Renzi dovrebbe lanciare l’anticipo del Congresso e dunque annunciare le dimissioni che saranno formalizzate successivamente. Non si dovrebbe parlare esplicitamente di elezioni anticipate anche se tutti sanno che il segretario non ha rinunciato a questa ipotesi.

DUE ELEMENTI
Lo scontro interno che anche ieri ha provocato una ondata di dichiarazioni al vetriolo è dovuta a due elementi. Primo: le minoranze non si fidano di Renzi e chiedono di concordare le regole del congresso e di evitare blitz sui tempi. Secondo: una parte della stessa maggioranza renziana resta contraria alle elezioni anticipate. Se a tutto questo si aggiunge che nel Pd girano molte idee e molto diverse fra loro sulla nuova legge elettorale e che in ballo ci sono centinaia di candidature alle prossime elezioni si capisce che la tensioni si tagli con il coltello.

Ieri dai corridoi del Nazareno è filtrato il testo di una lettera agli iscritti che Renzi ha intenzione di spedire nei prossimi giorni.
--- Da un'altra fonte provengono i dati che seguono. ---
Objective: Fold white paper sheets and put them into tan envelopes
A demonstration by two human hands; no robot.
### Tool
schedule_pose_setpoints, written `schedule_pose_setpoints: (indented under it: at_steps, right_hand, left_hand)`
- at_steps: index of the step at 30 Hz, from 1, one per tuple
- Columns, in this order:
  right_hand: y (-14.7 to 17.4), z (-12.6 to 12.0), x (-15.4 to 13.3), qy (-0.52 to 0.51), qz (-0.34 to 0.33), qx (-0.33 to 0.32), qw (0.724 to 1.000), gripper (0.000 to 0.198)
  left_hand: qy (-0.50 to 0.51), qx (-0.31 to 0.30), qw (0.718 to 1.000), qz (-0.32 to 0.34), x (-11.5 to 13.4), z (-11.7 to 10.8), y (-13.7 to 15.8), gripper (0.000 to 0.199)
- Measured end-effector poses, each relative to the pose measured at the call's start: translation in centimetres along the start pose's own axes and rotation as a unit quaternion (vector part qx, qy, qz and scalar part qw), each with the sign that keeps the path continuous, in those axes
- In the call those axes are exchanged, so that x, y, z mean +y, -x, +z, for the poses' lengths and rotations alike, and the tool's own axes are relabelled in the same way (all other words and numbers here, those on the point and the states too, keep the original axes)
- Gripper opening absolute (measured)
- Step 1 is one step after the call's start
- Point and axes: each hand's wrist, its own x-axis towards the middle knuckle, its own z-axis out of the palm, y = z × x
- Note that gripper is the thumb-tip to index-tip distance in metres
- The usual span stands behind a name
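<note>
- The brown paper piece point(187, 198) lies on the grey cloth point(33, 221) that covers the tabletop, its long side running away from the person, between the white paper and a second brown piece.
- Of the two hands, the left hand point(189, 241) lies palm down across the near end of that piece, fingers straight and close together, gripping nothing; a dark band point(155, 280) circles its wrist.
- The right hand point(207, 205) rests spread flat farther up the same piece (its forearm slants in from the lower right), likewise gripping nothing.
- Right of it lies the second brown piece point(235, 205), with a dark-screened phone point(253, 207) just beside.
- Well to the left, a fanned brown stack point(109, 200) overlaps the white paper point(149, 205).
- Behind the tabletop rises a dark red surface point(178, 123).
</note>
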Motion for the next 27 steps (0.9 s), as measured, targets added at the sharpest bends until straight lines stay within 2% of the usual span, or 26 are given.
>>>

Lettera molto chiara: «Ora abbiamo bisogno di due cose – è il Renzi-pensiero – un grande coinvolgimento popolare e una leadership legittimata da un passaggio popolare. Ma chi perde primarie o congresso rispetti il voto. L’Italia sembra tornata alla Prima Repubblica». Risultati che Renzi intende ottenere celebrando un congresso con le regole dello Statuto attuale (quindi non pensato da lui) che prevedono un congresso dei circoli del partito ma l’elezione del segretario con primarie popolari.

Dalle minoranze si sono fatti sentire Gianni Cuperlo che chiede un “congresso vero e non una gazebata” evocando la scissione, Michele Emiliano, presidente della Puglia, che è tornato ad attaccare duramente il segretario ed Enrico Rossi, presidente della Toscana, che ha proposto la nomina di un segretario di garanzia per la fase congressuale. Dal Nazareno ha bruscamente replicato Lorenzo Guerini, vicesegretario solitamente molto rotondo: «Si è superato il livello di guardia. Basta con la tattica del logoramento».

Non a caso alla vigilia dell’adunata, a spezzare una lancia contro le elezioni anticipate è stato l’ascoltatissimo ex premier dell’Ulivo Romano Prodi: «Si voti nel ‘18 – ha dichiarato Prodi – e si faccia una legge elettorale con piccoli collegi uninominali per far emergere una classe politica qualificata». Prodi si è tenuto fuori dal dibattito interno al partito: «Non sono iscritto al Pd da tre anni». Ma ha dichiarato stima per l’ex sindaco di Milano Giuliano Pisapia titolare del progetto di una formazione a sinistra del Pd che si allei con i Democrat. «Ho passato la mia vita a mettere assieme i riformismi: auguro al centrosinistra di riprendere il vigore che aveva 15 anni fa», ha chiosato Prodi.